The 15th-century Ottoman scholar Shams al-Din al-Fanari (d. 1430) wrote a treatise defending Raghaib customs. Also, in the Ottoman Empire, the notion spread that on that night Amina bint Wahb, the Prophet's mother, realized that she was about to give birth to a Prophet. Furthermore, before 1588 it became a common custom to light up the minarets on Raghaib night. During the 17th century, the Kadizadeli movement in the Ottoman Empire controversially challenged the permissibility of observing Ragha'ib, as part of their broader anti-innovation ideology; their responses ranged from walking out of the prayer in protest to (in Bursa in 1703) physically attacking the congregation, although by that time Anatolian Muslims widely viewed these prayers as part of canonical Islamic worship. The opponents of the Kadizadelis, on the other hand insisted that these prayers were too deeply rooted in local custom to be banned, and that they attracted people to a life of piety.
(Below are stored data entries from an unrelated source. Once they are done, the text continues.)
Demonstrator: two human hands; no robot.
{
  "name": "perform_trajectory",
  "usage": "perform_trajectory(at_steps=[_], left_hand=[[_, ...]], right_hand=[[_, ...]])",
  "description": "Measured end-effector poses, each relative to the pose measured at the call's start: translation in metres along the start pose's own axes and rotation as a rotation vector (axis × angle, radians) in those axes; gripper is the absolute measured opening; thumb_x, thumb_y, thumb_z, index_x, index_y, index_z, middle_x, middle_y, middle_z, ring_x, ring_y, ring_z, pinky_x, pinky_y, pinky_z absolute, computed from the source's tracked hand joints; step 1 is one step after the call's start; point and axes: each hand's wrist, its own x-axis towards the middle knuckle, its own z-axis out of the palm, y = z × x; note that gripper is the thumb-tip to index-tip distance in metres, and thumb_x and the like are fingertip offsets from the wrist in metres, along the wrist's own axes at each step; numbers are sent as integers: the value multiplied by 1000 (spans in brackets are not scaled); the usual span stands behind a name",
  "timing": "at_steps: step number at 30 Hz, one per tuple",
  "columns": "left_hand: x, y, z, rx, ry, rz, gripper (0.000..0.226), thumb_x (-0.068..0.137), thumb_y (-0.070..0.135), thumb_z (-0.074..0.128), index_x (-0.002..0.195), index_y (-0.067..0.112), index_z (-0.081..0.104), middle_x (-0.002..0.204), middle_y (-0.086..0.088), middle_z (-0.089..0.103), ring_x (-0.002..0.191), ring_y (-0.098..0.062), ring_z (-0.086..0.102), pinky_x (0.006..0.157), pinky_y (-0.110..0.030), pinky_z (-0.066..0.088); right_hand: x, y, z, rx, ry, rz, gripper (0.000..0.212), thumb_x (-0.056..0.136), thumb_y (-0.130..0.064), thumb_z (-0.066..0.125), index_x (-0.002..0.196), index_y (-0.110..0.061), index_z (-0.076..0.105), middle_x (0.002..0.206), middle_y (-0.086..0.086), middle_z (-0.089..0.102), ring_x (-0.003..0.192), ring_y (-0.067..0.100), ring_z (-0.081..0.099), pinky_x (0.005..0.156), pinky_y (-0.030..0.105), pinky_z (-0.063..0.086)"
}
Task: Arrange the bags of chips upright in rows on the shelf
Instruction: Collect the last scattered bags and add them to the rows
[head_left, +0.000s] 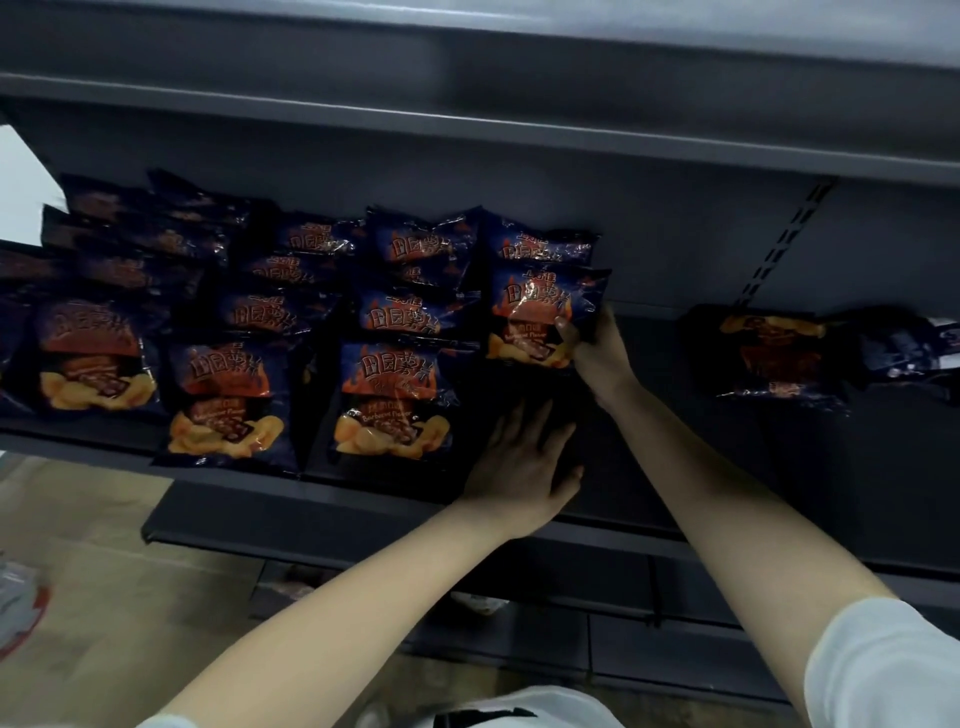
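1. You are gripping a barbecue chip bag (540, 312) upright in your right hand (597, 351), with your thumb on its front and your fingers curled behind its right edge. It is standing in the rightmost row, just in front of another bag.
2. Your left hand (519, 462) is lying flat with straight fingers, holding nothing, over the bare shelf (675, 441) nearer to you. I cannot tell whether it is touching.
3. To the left, the standing rows (395, 400) are facing forward from near to far, so that part is looking done.
4. What is left, by my judgement: the rightmost row is lacking bags toward the near edge. A loose bag (769, 358) and a dark bag (906, 345) are also lying flat well to the right.
5. The leftmost bags are blurring and running off the frame, and the dark bag's print is too dim to read.
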Motion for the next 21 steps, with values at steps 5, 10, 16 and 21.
perform_trajectory(at_steps=[5, 10, 16, 21], left_hand=[[1, -1, 0, 18, 8, 11, 58, 96, 49, 26, 148, 27, 14, 158, -5, -1, 144, -27, -8, 115, -39, -5], [1, 0, 2, 16, 5, 7, 58, 96, 48, 28, 148, 26, 15, 158, -6, 0, 144, -28, -7, 115, -39, -5], [2, -2, 1, -1, 3, 9, 58, 96, 47, 29, 148, 26, 15, 158, -5, 0, 144, -29, -8, 115, -41, -4], [12, 3, 2, 23, 25, 16, 57, 96, 48, 28, 148, 29, 15, 158, -4, 4, 144, -30, -3, 117, -44, -1]], right_hand=[[2, 1, 10, -101, 15, -15, 47, 92, -21, 58, 132, -9, 36, 128, 7, 54, 116, 17, 49, 90, 27, 38], [-3, -1, 15, -136, 106, -22, 52, 89, -22, 62, 130, -6, 35, 125, 8, 55, 113, 19, 51, 84, 22, 37], [-9, 1, 1, -125, 176, -79, 58, 84, -26, 69, 128, -5, 37, 107, 3, 58, 95, 12, 53, 75, 18, 41], [-14, 4, -29, -88, 270, -160, 58, 85, -23, 68, 133, -11, 38, 103, 2, 61, 96, 10, 57, 71, 2, 40]])
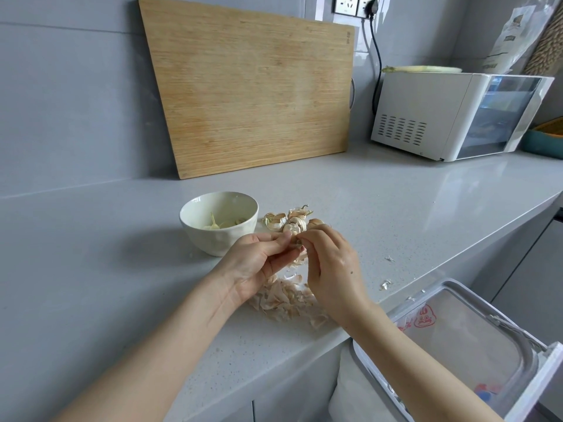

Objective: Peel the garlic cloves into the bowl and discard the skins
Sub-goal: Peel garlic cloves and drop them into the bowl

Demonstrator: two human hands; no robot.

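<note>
Hands meet low over the grey counter (pixel 411 208), close to its front edge. The left hand (pixel 259 264) is turned palm up, with thumb and fingertips curled round a garlic clove (pixel 296 242). The right hand (pixel 332 269) comes in from the other side, knuckles up, and pinches the same clove with thumb and forefinger. The clove is mostly hidden between the fingers, and only a bit of brownish skin shows, so how much is peeled cannot be told. Directly beneath the hands and wrists lies a loose heap of papery skins (pixel 283 300), spread on the counter towards its edge. Just behind the fingertips sits a cluster of unpeeled garlic (pixel 289 222) with dry husks curling off it. Beside that cluster, to the left, stands a white bowl (pixel 219 242) with a few pale peeled cloves (pixel 217 225) at its bottom. Two small skin flakes (pixel 387 284) lie apart to the right. Below the counter edge on the right, a white bin (pixel 524 357) lined with a clear printed bag stands open. Further back, a wooden cutting board (pixel 253 86) leans against the wall, and a small white oven (pixel 426 114) stands at the right, its black cord running up to a wall socket (pixel 347 6).
</note>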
From the 18th century, special poems of praise to the Prophet were written for Raghaib night, which were recited with musical accompaniment. These praise poems were called Regaibiyye. The best-known Regaibiyye was the Masnawī Matlau'l-fecr written by Selahaddin Uşşakī (d. 1783).

== In religious tradition ==

It is believed, the name of the night was given by the angels. Accordingly, when one third of that night has passed, no angel remains in heaven or on the earth, they all gather around the Kaaba. At that moment, God spoke to them and asked them what they want. The angels answered, they wish that God forgives whose who fast on Raghaib. Whereupon God grands the wish. When one third of the first night of Rajab passed, the angels ask for forgiveness for those who fast on the month of Raghaib.

=== Practice ===
The night is celebrated by fasting the Thursday (or the Friday on the subsequent day) before The Night of Wishes. At Night, prayers are performed and candles are lit in mosques.
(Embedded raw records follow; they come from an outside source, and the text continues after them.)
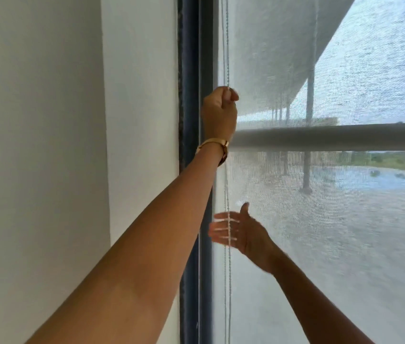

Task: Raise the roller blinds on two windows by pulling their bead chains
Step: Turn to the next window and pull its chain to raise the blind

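A sheer grey roller blind (333,244) covers the window, and the outside shows through its mesh. A white bead chain (226,45) hangs in a loop along the blind's left edge, beside the dark window frame (189,70). My left hand (218,110), with a gold watch on the wrist, is raised high and closed in a fist around the chain. My right hand (238,232) is lower, blurred, with fingers spread and the palm facing left. The chain runs just in front of its fingers, but the hand does not grip it.
A white wall (47,145) fills the left side up to the window frame. A horizontal rail (333,136) crosses behind the blind at wrist height. Outside there are posts, a roof overhang and open ground.
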Motion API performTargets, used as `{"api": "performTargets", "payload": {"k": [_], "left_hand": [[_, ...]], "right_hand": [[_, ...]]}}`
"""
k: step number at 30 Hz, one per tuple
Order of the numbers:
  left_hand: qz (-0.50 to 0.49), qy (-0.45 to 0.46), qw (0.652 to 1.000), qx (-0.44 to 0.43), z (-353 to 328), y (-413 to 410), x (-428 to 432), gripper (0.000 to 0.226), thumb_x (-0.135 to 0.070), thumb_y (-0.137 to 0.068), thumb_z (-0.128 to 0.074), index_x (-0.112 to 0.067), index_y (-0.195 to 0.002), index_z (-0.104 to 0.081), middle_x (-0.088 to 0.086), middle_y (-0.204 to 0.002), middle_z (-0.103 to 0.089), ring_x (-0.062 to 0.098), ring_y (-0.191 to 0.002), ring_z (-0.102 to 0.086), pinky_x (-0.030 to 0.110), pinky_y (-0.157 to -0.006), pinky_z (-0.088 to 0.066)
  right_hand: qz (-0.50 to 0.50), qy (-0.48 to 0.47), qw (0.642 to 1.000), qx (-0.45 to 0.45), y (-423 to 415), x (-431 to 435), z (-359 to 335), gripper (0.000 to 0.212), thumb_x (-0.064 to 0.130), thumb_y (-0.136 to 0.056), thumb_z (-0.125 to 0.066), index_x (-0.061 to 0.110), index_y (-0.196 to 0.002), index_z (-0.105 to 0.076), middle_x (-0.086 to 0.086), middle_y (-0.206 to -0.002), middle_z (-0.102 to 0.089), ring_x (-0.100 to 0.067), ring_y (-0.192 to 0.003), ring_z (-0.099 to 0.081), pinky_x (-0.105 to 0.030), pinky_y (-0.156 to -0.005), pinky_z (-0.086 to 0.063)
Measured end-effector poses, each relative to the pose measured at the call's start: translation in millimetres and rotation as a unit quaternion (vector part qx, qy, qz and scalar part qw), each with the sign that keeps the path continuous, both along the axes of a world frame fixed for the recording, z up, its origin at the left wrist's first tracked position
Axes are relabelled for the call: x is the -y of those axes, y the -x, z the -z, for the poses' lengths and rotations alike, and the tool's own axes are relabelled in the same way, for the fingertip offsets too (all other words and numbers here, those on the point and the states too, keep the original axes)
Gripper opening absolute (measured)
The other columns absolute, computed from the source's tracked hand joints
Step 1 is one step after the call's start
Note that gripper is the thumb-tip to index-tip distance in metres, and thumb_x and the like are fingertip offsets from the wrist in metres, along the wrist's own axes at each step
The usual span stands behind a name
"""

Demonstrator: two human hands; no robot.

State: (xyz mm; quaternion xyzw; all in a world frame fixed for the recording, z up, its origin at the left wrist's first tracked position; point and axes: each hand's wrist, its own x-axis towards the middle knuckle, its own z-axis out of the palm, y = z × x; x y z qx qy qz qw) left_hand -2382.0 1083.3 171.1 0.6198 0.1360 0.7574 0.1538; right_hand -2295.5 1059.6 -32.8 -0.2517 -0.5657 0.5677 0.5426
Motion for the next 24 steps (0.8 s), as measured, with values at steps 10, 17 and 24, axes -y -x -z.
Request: {"api": "performTargets", "payload": {"k": [10,17,24], "left_hand": [[0.04,0.113,0.992,-0.031,131.7,31.3,-20.2,0.027,-0.015,-0.093,-0.042,-0.009,-0.071,-0.055,0.001,-0.057,-0.047,0.015,-0.053,-0.04,0.027,-0.056,-0.038],[0.033,0.182,0.981,-0.062,203.2,29.3,-18.1,0.033,-0.006,-0.095,-0.037,-0.006,-0.067,-0.055,0.0,-0.06,-0.049,0.006,-0.053,-0.044,0.017,-0.056,-0.038],[0.043,0.246,0.96,-0.126,240.1,48.0,-22.1,0.037,-0.006,-0.096,-0.038,-0.014,-0.066,-0.057,-0.008,-0.056,-0.054,0.003,-0.052,-0.05,0.02,-0.059,-0.043]], "right_hand": [[0.138,-0.155,0.968,0.14,20.9,-7.4,-144.1,0.05,0.04,-0.101,-0.022,0.01,-0.125,-0.053,-0.006,-0.117,-0.066,-0.021,-0.107,-0.064,-0.03,-0.087,-0.054],[0.188,-0.187,0.964,0.034,65.7,-11.9,-199.1,0.034,0.022,-0.102,-0.032,0.007,-0.132,-0.042,-0.011,-0.111,-0.065,-0.026,-0.084,-0.066,-0.035,-0.075,-0.057],[0.246,-0.239,0.938,0.044,66.6,-27.8,-154.8,0.04,-0.001,-0.093,-0.018,0.016,-0.065,-0.043,0.005,-0.05,-0.038,-0.005,-0.04,-0.03,-0.018,-0.039,-0.026]]}}
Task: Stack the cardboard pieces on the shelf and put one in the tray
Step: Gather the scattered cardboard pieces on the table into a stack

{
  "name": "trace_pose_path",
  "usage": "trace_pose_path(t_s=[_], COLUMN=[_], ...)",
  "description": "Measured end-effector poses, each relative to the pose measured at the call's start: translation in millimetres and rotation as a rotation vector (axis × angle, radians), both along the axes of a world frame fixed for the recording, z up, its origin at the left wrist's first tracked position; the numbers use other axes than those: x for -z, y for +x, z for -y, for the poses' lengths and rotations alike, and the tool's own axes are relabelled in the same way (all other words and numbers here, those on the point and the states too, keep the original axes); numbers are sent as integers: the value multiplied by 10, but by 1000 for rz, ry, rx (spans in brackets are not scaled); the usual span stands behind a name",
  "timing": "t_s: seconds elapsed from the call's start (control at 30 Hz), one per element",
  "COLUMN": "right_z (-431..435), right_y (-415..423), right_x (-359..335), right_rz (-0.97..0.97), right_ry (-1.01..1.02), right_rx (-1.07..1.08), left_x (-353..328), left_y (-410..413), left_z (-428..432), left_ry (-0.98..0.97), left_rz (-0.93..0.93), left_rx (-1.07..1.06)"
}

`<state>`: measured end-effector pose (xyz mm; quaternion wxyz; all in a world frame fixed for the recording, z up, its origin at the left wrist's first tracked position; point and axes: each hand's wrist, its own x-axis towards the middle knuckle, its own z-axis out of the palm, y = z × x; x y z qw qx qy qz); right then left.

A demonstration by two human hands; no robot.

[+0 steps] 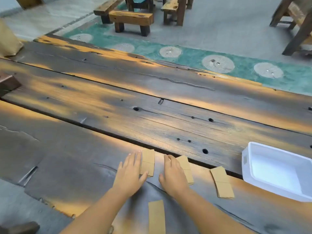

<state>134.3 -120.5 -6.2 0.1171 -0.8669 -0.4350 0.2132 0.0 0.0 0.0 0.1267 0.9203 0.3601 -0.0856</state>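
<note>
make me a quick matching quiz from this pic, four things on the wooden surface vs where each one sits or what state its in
Things:
1. white tray
2. left hand
3. right hand
4. long cardboard strip

Places or states:
A. lies nearest the camera, between the forearms
B. far right, empty
C. flat on the leftmost cardboard pile
D. on the middle cardboard pile

Pairs: 1-B, 2-C, 3-D, 4-A
</note>
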Motion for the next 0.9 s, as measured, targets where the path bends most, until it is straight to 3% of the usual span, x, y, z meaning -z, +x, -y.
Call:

Specific prayers are performed: In each rak'ah, after al-Fatiha, al-Qadr will be read three times and Ikhlas will be read twelve times. Alternatively surah al-Qadr is read once and surah "Ikhlas" three times. It is believed that during this night, sincere hopes and requests are fulfilled.

After the prayers have been completed, one can then recite the following seventy times:

اللهم صلّ على سيدنا محمد النبي الأمي وعلى آله وصحبه وسلم,
Allah’ım, ümmî nebî Efendimiz Muhammed’e, âline ve ashâbına salât u selâm eyle!

It is recommended to recite the Qur'an on Laylat al-Raghaib. It is further recommended to repent (Tawba) and asking for forgiveness. Performing dua, and remembering to stay in praise and gratitude for the blessings given by God. God is said to send salawat (greetings) on Muhammad. Another recommended practice is almsgiving (Zakat) in the way of God, and it would transfer the owner of charity to the love of God.

In Turkey, this and other Kandil nights were traditionally marked by cooking lokma and baking a small round loaf.